IPOs and SPACs: There is no sign of slowdown in IPO filings, but changes in the accounting treatment of SPAC warrants in 2021 and the prospect of rigorous SEC rulemaking will likely lead to a continuation of fewer SPAC formations and SPAC IPO filings in 2022. It remains to be seen whether tighter regulation – for example, regulation focusing on public disclosures around SPACs and de-SPAC combinations, examining how companies market themselves, and ensuring banks hired by SPACs are providing deeper levels of scrutiny5 – will be perceived as providing much needed guidance and clarity (decreasing the risks and leading to improved D&O market conditions) or as multiplying the opportunities for footfalls (increasing the risks and further impacting the D&O market).

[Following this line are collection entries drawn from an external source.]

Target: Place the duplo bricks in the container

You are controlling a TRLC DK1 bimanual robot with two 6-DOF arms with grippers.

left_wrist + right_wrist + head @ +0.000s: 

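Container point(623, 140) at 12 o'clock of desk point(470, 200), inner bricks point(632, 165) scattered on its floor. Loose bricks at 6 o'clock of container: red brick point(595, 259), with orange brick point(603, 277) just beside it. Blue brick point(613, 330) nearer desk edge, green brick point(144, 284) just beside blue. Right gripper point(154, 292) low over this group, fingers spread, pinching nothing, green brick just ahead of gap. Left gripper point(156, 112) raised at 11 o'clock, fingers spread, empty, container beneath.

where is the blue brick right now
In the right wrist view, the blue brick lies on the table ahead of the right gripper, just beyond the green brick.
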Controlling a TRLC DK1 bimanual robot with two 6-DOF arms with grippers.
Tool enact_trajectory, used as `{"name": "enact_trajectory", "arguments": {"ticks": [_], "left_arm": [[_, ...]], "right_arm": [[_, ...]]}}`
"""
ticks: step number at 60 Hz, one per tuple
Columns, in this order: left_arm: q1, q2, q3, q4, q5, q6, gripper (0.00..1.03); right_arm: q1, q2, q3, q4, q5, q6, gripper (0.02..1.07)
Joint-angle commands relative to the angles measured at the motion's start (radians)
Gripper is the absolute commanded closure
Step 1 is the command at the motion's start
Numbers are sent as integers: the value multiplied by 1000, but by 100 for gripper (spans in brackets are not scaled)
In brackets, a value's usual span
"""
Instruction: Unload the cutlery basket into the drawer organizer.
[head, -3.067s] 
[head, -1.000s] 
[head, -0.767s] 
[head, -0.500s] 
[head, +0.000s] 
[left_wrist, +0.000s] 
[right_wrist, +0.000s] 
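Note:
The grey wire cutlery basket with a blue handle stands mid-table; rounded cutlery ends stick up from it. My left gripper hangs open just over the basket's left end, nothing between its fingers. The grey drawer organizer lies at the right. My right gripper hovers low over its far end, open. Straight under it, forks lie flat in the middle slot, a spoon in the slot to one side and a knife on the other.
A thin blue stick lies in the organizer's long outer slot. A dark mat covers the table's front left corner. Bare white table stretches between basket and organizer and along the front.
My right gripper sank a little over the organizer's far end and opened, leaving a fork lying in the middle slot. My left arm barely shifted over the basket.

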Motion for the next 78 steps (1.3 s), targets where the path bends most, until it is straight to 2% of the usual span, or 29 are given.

Bankruptcy/insolvency: Bankruptcy filings were substantially down in the first ten months of 2021 (just 384, which extrapolates to 461 for 12 months),6 the lowest levels in more than 10 years. The only year in the last 10 years with less than 500 filings was 2014 (472). There were 633 bankruptcy filings in 2020, with 71 and 70 flings respectively in June and July of that year.7 It seems likely that the increased filings in 2020 were as a direct or indirect result of COVID, and that the decrease in filings in 2021 was at least partly due to government programs which have kept many struggling companies afloat. As government subsidies and lending programs are phased out, bankruptcy filings are likely to increase, perhaps substantially. Rising inflation and tightening monetary policy may also increase bankruptcy risks.
Underwriting: D&O portfolio adjustments will continue into 2022: Excess pricing recalibration fell off in 2021, a trend we expect to continue into 2022. Additionally, we anticipate the tightening of terms that we saw in the hard market will continue to moderate into next year. Although some buyers will remain challenged (including non-US parent with US D&O exposures, IPOs and SPACs, those in higher risk and COVID-impacted industries, companies with liquidity challenges and re-structuring/bankruptcy risks), most companies will likely see improved conditions affecting their 2022 renewals. Yet, maximizing the benefits of an improving market – from premium savings and expanded capacity opportunities to broadened, more favorable terms and conditions – requires laser focused attention on addressing company-specific exposures and highlighting company-specific risk mitigations. D&O specialists in placement, risk analytics, claims and product thought leadership are essential in assisting every type of entity with all of the rapidly evolving issues.
Willis Towers Watson hopes you found the general information provided in this publication informative and helpful. The information contained herein is not intended to constitute legal or other professional advice and should not be relied upon in lieu of consultation with your own legal advisors. In the event you would like more information regarding your insurance coverage, please do not hesitate to reach out to us. In North America, Willis Towers Watson offers insurance products through licensed entities, including Willis Towers Watson Northeast, Inc. (in the United States) and Willis Canada Inc. (in Canada).
1 Stanford Securities Class Action Clearinghouse, https://securities.stanford.edu, accessed January 4, 2022. Year-end totals are further scrutinized before full-year reports are issued later in January. As a result, filing figures reflected here are subject to change.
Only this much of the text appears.